Infine due pentosi importanti sono il D-ribosio, che partecipa alla costruzione dellʼRNA, e il 2-
deossiribosio, derivante dal ribosio con lʼeliminazione di un atomo di ossigeno dal C2; questo
zucchero partecipa alla costruzione delle molecole di DNA.
Struttura ciclica
In soluzione gli alcoli si sommano al carbonile di un'aldeide o di un chetone, con una reazione di
addizione nucleofila, per formare un emiacetale. La stessa cosa accade per i monosaccaridi a
cinque o sei atomi di carbonio, solamente intra-molecolarmente: infatti i monosaccaridi esistono
solamente in forma emiacetalica ciclica. Se i due gruppi presenti allʼinterno della molecola
sono in posizione appropriata infatti, la molecola tende a chiudersi tramite una reazione di
addizione nucleofila. Per raffigurare la molecola una volta che completa la sua chiusura ad
anello si utilizzano le proiezioni di Haworth, un chimico britannico, che introdusse un sistema
molto utile per rappresentare le forme cicliche degli zuccheri: la catena viene rappresentata
come un anello piano leggermente inclinato.

Come possiamo vedere dalla figura però le conformazioni del D-glucosio sono due, in quanto il
C1, durante la chiusura, si ritrova a diventare un centro stereogenico, essendo infatti legato a
quattro gruppi diversi (H,OH,OC5 e C2), e viene definito carbonio anomerico, e i due
monosaccaridi risultanti sono detti pertanto anomeri (un particolare tipo di epimeri). Gli anomeri
vengono distinti in α e β a seconda della posizione del gruppo ossidrilico: nei monosaccaridi di
serie D il gruppo OH è rivolto “verso il basso” nellʼanomero α (è in trans rispetto al gruppo del
C6), e “verso lʼalto” nellʼanomero β (è in cis rispetto al gruppo del C6).

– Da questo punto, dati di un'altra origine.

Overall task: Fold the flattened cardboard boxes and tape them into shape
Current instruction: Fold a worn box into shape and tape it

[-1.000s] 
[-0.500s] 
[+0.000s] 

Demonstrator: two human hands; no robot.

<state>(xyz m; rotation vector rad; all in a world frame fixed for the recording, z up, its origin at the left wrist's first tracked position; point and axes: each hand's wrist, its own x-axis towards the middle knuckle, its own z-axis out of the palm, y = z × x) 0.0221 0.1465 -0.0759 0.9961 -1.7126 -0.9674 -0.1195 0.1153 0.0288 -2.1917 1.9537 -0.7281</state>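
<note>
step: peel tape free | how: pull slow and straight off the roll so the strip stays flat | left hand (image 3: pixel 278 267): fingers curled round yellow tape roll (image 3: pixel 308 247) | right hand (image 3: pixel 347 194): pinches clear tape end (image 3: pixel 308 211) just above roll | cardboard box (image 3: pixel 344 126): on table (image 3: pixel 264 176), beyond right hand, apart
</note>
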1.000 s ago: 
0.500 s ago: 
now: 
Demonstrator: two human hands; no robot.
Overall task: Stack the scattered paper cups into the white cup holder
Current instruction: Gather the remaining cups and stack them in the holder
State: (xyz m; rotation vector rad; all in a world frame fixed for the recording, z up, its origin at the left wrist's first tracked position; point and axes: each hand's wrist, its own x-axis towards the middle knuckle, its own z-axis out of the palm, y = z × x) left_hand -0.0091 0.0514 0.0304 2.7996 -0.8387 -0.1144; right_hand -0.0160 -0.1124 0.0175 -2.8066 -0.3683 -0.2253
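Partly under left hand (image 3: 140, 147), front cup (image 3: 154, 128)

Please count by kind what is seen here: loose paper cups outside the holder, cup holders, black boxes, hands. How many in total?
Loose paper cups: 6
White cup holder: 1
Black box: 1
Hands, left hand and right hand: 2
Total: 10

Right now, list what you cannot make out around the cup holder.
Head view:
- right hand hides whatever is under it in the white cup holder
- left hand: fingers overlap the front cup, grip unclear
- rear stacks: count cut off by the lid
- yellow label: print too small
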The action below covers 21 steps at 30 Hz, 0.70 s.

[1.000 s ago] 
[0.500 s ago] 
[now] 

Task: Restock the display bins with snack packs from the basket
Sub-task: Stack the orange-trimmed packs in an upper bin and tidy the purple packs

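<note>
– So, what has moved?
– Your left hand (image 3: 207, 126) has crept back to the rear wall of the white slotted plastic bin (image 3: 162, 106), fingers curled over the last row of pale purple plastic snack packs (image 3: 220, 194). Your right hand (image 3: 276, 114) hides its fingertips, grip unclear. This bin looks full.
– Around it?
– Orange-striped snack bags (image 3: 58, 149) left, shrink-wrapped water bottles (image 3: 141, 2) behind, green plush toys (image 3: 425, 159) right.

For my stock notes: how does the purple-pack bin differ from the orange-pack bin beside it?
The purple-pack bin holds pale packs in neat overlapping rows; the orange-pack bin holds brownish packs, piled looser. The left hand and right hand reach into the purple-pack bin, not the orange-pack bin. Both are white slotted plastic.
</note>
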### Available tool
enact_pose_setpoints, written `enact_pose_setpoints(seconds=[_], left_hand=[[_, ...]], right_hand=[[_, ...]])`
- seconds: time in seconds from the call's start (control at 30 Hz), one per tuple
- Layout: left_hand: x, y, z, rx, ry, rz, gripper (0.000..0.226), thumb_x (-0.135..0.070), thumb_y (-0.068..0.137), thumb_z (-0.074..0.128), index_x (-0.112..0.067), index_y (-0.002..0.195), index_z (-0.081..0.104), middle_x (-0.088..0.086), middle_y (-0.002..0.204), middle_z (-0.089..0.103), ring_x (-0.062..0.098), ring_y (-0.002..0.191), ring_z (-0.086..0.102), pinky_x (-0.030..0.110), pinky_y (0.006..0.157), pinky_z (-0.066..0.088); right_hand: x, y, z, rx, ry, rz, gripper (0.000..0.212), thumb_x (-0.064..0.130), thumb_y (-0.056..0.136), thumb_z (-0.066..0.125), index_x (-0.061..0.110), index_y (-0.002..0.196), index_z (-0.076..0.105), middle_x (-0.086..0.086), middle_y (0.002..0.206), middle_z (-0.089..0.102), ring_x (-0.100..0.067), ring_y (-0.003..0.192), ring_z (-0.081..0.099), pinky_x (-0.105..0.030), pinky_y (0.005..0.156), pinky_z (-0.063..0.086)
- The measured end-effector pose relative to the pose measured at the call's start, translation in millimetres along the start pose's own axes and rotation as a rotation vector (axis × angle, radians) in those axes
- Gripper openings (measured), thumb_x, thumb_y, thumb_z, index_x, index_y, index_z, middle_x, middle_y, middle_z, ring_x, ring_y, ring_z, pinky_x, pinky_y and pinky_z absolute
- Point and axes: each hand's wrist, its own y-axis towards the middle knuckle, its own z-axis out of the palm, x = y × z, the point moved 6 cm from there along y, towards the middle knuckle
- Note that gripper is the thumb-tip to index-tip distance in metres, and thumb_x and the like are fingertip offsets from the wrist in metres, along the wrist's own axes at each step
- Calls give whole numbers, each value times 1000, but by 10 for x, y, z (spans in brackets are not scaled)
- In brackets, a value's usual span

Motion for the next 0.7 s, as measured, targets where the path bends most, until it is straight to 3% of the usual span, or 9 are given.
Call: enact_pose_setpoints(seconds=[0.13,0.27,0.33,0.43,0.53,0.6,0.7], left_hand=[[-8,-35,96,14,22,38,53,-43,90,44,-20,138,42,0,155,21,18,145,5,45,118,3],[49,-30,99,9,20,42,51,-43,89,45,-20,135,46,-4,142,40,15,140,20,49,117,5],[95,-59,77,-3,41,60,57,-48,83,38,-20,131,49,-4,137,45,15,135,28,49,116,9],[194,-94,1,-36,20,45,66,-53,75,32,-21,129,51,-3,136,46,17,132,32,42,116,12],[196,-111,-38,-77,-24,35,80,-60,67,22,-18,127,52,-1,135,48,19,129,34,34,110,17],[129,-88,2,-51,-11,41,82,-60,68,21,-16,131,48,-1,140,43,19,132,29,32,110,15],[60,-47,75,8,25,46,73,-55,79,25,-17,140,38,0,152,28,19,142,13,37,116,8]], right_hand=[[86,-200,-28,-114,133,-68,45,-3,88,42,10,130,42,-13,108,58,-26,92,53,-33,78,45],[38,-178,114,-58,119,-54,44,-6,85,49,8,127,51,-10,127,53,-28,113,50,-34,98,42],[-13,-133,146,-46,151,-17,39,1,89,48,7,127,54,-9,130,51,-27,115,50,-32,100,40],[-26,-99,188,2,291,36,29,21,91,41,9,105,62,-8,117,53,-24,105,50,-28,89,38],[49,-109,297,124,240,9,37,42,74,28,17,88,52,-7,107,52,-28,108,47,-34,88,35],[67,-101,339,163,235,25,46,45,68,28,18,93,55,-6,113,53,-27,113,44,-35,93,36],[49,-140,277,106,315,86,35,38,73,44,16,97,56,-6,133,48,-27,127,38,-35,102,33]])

In genere i monosaccaridi preferiscono assumere la forma ciclica a sei atomi detta piranosio, dal
nome del composto eterociclico pirano, e si formano per reazione del gruppo carbonilico con
lʼossidrile in C5; talvolta però reagisce con il C4: in questo caso però si forma un anello a cinque
atomi. Questa nuova forma di monosaccaride viene detta furanosio, dal nome del composto
eterociclico furano. Ad esempio, il chetoso D-fruttosio lo si trova prevalentemente in due forme
ad anello furanosico. In questo caso il carbonio carbonilco C2 e lʼossidrile del C5 ciclizzano
formando lʼanello.
I monosaccaridi, come detto prima, sono solo la base per la costruzione di molecole più
complesse: il legame tra alcuni monosaccaridi porta alla formazione degli oligosaccaridi. In
particolare i disaccaridi sono due monosaccaridi legati insieme tramite un legame glicosidico
tra il carbonio anomerico di un monosaccaride e lʼossidrile del secondo. Il legame glicosidico si
forma in seguito ad una reazione di condensazione che porta alla liberazione di una molecola
dʼacqua. In questo legame viene sempre specificato quali atomi di carbonio siano coinvolti: ad
esempio il maltosio (unione di due monomeri di D-glucosio) si forma tramite un legame 1,4-
glicosidico, ad indicare che il C1 del primo monomero (in conformazione α, si lega con il C4
della seconda molecola.
Oltre al maltosio, altri due disaccaridi biologicamente rilevanti sono il fruttosio e il saccarosio.